» **WHAT THE TASK ASKS**:
Instruction for the data below: set down exactly the lines from the line with "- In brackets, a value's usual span" to the line with "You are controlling", inclusive, and no others.

=====

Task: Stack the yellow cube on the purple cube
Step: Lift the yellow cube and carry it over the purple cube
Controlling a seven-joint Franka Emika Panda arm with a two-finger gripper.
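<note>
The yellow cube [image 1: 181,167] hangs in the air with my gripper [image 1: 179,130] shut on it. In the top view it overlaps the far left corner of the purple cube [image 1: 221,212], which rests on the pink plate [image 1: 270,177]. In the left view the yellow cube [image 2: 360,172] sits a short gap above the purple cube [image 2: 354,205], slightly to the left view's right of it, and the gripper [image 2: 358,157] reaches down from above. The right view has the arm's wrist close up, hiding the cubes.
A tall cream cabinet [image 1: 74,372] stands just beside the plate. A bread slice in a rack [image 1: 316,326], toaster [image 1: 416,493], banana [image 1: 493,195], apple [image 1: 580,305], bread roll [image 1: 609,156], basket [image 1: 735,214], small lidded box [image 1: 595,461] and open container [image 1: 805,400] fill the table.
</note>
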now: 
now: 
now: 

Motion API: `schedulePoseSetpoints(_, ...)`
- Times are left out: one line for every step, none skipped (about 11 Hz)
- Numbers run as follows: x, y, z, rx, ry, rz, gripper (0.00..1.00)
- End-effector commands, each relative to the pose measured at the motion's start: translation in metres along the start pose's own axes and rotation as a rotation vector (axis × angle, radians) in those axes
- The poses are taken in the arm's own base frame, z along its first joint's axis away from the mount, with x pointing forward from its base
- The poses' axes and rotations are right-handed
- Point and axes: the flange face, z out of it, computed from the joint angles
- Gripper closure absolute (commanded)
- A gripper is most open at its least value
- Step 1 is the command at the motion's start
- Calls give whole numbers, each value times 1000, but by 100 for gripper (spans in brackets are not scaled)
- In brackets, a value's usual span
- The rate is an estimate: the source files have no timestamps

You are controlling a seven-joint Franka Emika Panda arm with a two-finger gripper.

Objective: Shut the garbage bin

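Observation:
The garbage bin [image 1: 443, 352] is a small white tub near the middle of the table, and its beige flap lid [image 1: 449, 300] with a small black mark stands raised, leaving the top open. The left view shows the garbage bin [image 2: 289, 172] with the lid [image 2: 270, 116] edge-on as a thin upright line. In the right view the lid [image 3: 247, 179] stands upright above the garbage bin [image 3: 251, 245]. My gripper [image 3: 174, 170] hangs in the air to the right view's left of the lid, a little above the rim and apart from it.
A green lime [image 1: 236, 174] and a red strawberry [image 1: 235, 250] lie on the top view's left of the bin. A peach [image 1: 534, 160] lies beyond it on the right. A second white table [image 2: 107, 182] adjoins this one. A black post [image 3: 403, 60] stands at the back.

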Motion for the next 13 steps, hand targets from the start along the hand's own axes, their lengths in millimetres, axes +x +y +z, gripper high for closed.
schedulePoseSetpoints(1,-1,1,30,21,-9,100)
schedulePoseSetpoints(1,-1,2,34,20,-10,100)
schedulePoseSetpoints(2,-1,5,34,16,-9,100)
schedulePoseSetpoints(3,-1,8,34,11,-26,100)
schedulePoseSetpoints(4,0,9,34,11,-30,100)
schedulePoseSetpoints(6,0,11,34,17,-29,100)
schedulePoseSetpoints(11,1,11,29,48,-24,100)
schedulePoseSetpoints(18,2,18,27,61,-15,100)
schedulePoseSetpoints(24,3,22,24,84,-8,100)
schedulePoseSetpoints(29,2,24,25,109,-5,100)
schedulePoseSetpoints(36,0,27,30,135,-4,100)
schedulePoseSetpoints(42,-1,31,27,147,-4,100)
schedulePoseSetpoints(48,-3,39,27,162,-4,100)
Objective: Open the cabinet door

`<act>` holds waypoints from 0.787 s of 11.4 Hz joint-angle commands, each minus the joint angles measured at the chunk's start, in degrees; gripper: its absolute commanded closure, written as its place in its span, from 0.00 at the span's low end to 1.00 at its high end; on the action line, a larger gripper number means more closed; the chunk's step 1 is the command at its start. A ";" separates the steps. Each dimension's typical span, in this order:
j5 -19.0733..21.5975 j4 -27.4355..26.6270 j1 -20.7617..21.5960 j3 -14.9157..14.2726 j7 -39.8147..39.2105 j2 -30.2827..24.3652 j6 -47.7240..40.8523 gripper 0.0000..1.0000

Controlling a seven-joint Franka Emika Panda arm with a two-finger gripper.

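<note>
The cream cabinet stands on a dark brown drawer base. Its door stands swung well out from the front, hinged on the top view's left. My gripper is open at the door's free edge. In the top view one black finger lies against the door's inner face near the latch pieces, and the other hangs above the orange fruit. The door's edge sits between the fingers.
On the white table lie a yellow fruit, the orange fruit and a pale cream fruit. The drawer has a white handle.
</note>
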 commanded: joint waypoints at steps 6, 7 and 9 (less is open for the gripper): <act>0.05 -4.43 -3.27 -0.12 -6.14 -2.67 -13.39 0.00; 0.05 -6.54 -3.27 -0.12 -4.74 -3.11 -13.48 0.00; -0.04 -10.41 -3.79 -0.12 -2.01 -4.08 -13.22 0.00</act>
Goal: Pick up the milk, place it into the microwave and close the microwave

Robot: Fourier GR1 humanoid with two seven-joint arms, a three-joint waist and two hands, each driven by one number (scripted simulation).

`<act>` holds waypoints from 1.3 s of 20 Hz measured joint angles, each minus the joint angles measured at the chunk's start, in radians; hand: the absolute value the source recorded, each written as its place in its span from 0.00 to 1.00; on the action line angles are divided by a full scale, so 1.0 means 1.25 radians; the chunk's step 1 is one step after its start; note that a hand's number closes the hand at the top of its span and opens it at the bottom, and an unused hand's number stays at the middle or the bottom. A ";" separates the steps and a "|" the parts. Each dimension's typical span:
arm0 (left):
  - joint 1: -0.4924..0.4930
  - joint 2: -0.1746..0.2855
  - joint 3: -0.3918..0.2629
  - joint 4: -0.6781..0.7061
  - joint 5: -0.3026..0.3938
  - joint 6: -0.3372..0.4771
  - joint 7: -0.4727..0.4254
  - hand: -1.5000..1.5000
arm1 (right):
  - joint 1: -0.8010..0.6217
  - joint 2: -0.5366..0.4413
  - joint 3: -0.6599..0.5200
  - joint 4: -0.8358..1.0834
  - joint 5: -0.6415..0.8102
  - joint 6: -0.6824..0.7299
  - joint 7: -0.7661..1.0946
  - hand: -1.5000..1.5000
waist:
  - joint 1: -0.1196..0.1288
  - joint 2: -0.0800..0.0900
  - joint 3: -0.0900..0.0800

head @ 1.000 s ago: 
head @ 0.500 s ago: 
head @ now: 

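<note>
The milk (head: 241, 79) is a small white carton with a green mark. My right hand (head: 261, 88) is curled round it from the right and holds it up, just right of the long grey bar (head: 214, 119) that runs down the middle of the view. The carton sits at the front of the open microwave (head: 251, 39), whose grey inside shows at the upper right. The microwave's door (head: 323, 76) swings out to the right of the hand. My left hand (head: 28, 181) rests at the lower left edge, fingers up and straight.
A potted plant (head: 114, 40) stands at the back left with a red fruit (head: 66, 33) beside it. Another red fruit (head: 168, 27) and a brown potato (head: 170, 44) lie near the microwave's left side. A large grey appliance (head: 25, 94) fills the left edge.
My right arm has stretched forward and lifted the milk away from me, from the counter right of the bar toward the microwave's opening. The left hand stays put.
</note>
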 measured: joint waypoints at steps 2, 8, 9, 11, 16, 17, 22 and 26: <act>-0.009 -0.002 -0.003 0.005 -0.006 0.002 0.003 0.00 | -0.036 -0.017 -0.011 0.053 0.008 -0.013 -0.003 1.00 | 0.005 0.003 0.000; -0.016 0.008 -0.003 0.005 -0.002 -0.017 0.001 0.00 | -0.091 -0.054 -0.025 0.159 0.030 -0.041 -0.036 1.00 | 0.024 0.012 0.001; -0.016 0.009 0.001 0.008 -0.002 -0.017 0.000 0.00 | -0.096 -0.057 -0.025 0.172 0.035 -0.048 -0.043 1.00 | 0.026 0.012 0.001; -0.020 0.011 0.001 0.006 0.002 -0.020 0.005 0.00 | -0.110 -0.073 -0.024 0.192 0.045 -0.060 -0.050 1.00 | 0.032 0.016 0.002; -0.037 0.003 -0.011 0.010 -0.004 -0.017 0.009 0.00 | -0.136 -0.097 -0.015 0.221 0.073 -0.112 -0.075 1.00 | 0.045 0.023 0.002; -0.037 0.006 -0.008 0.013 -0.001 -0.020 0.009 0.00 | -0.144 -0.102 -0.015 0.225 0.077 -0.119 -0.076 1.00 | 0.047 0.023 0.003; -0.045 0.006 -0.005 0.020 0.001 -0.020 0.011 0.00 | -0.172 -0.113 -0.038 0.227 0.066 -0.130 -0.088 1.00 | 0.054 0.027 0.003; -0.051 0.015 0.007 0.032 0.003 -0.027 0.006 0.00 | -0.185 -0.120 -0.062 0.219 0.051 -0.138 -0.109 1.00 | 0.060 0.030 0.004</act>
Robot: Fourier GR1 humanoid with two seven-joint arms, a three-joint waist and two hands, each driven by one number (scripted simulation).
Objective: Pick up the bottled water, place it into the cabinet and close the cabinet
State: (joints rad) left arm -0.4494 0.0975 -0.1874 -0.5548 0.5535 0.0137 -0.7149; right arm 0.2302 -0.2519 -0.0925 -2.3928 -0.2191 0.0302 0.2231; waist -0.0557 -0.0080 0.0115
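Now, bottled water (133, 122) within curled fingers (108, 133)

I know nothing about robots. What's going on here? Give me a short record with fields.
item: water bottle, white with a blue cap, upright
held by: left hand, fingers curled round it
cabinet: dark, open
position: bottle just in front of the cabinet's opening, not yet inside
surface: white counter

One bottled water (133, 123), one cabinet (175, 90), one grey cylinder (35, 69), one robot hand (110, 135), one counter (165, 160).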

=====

» **REPLY**:
- In brackets, a value's usual span
- The rate is an estimate: the source files have no timestamps

You are controlling a seven-joint Franka Emika Panda arm with a two-finger gripper.

This exercise requires no further output.